Workshop on PK/PD

Workshop on PK/PD

Pharmacokinetics/Pharmacodynamics made easy at the bedside (Limited places during IFAD2017)

Date: November 23rd, 2017

Location: Hilton Congress Centre, Groenplaats, Antwerp, Belgium

Room: TBA

Program Chair: Prof Dr Jan J De Waele, University Hospital Ghent, Belgium

Duration: 120 min

Pax: 40

Price: 100 EUR

Comment: This workshop can only be booked when attending the IFAD2017 meeting on Nov 24-25, 2017, at Hilton Congress Centre, Groenplaats, Antwerp, Belgium

Background:
Antibiotics save lives and are essential for the practice of intensive care medicine. Adequate antibiotic treatment is closely related to outcome. However this is challenging in the critically ill, as their pharmacokinetic profile is markedly altered. Therefore, it is surprising that critical care physicians continue to rely on standard dosing regimens for every patient, regardless of the actual clinical situation. At present, therapeutic drug monitoring may be of help, but has major disadvantages, remains unavailable for most antibiotics and has produced mixed results. Antibiotic dosing regimens are usually based on data from healthy volunteers with normal physiology or non-critically ill patients. However, in critically ill hospitalized patients, pathophysiological changes may have profound effects on the primary determinants of the pharmacokinetics (PK) of hydrophilic antibiotics which are distributed to interstitial fluid and that are predominantly excreted via the kidneys (like β-lactams, aminoglycosides, glycopeptides). Extravascular volume expansion with fluid loading in the setting of capillary leak (poor source control) may alter their volume of distribution (Vd), while changes in renal function can significantly influence drug clearance (Cl). The β-lactams are the most commonly prescribed antibiotics in the critically ill. Since bacterial killing is considered time-dependent, the pharmacodynamic (PD) parameter of interest is the fraction of time that the free drug concentration exceeds a minimum inhibitory concentration (MIC tested in vitro) of the causative microorganism – the fT>MIC.

PKPD 1
Picture courtesy adamondemand


Learning objective:
This workshop will outline the basic pharmacokinetic and pharmacodynamic principles that underlie the need for individualized and personalized drug dosing.

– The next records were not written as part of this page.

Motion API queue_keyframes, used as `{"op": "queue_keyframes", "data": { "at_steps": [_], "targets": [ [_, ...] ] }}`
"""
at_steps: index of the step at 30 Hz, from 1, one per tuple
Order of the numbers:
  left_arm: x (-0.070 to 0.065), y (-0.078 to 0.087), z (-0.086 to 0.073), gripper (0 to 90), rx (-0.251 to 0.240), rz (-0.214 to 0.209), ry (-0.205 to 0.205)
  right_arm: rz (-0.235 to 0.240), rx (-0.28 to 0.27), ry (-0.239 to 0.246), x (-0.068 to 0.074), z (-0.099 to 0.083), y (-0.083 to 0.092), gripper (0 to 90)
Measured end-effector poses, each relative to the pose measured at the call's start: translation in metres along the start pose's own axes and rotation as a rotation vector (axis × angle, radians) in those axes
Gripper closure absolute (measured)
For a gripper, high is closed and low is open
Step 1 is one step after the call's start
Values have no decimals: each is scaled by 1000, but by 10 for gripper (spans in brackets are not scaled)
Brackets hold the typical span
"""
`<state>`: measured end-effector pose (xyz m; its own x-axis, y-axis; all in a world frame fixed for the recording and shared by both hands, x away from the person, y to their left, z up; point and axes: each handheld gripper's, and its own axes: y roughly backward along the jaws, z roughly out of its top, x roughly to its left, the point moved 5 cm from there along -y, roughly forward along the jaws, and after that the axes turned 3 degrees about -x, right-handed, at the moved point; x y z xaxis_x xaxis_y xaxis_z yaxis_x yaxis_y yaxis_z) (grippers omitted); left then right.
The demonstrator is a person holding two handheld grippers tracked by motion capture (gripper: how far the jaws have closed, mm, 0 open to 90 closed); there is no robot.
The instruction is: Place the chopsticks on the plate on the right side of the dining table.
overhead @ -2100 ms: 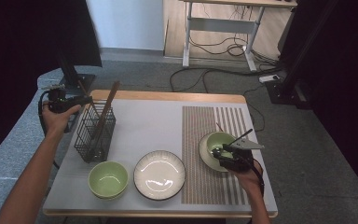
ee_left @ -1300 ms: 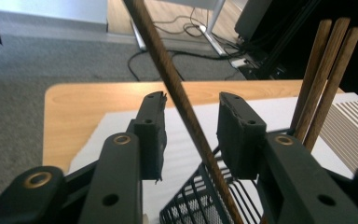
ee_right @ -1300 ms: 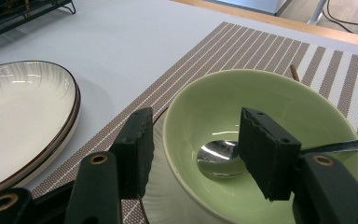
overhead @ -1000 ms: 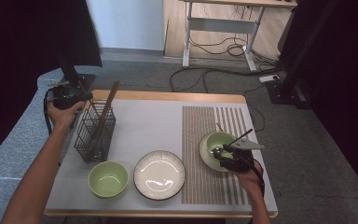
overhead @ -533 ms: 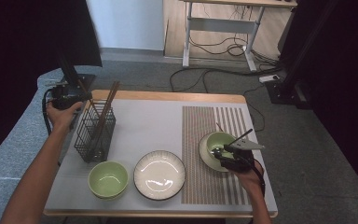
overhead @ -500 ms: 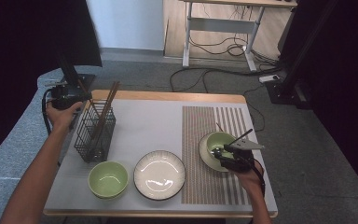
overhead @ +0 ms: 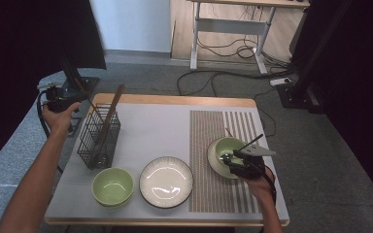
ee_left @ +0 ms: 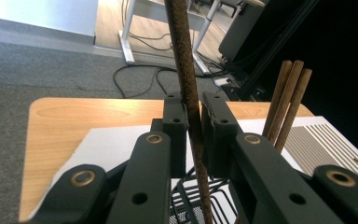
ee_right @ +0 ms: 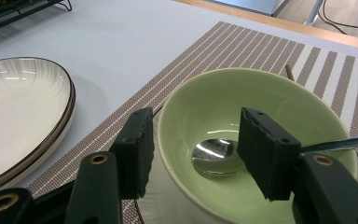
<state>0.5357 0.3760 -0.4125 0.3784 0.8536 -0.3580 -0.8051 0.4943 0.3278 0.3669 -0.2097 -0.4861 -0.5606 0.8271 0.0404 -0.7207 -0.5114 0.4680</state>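
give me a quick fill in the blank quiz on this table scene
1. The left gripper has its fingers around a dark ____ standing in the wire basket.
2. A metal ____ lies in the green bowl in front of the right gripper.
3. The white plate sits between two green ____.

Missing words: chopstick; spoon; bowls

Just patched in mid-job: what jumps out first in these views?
At the table's far left, the left gripper has just been closing around a dark brown stick standing in the black wire basket. On the striped mat at the right, the right gripper hangs open over a green bowl holding a metal spoon.
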Motion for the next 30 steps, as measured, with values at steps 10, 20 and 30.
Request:
{"op": "queue_keyframes", "data": {
  "at_steps": [10,20,30],
  "targets": [
    [-5,15,7,839,-20,-3,-19,-1,2,-2,-1,-1,-1,458],
    [-17,30,20,844,-41,13,-60,2,-15,5,1,3,2,457],
    [-17,40,25,845,-67,13,-62,2,-19,12,3,4,2,458]
  ]
}}
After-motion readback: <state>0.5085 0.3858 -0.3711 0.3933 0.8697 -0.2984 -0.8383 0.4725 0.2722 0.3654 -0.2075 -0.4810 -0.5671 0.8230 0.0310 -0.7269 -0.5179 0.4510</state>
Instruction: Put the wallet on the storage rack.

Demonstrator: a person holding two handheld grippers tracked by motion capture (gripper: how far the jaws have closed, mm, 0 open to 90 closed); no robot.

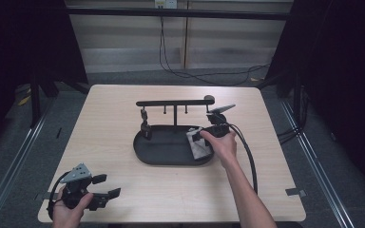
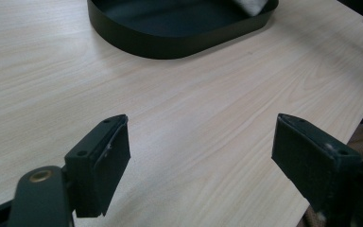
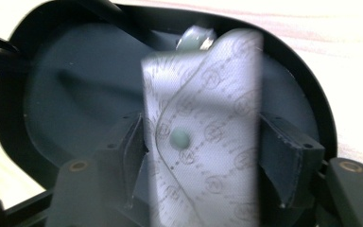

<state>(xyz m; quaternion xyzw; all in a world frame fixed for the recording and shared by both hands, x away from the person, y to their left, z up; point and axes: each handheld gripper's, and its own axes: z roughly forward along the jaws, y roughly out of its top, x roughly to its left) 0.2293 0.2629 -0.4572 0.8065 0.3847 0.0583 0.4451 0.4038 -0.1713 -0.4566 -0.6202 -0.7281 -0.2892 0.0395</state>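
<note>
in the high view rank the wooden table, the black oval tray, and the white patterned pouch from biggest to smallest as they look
1. The wooden table, by far the largest.
2. The black oval tray, covering a modest part of the tabletop.
3. The white patterned pouch, smallest, at the tray's right end, partly covered by the right gripper shut on it.

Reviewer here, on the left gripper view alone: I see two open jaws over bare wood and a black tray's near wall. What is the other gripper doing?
Observer: The right gripper is shut on a pale patterned pouch, over the black tray.
Operator: Any fastener on that pouch?
Observer: Yes, a round snap sits on its pointed flap.
Operator: Anything else on the tray?
Observer: A black T-shaped stand rises from it, with a small dark item hanging near its left end.
</note>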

Draft scientific program (20min presentation with 10min for discussion)

  1. PK/PD of antimicrobials in the ICU – Isabel Spriet, Leuven, Belgium
  2. The impact of extracorporeal therapies – Fabio Taccone, Brussels, Belgium
  3. Antibiotic therapeutic drug monitoring (TDM) – ready for prime time? – Jan De Waele, Ghent, Belgium
  4. How to integrate big data in antibiotic therapy – Paul Elbers, Amsterdam, The Netherlands

Suggested reading:

  • Right dose, right now: using big data to optimize antibiotic dosing in the critically ill. Paul W.G. Elbers, Armand Girbes, Manu LNG Malbrain, Rob Bosman. DOI: 10.5603/AIT.a2015.0061. Anaesthesiol Intensive Ther 2015;47(5):457-463.
  • A pilot study on pharmacokinetic/pharmacodynamic target attainment in critically ill patients receiving piperacillin/tazobactam. Jiƙina Martínková, Manu L.N.G. Malbrain, Eduard Havel, Petr Šafránek, Jan Bezouška, Milan Kaška. DOI: 10.5603/AIT.a2015.0082. Anaesthesiol Intensive Ther 2016;48(1):23-28.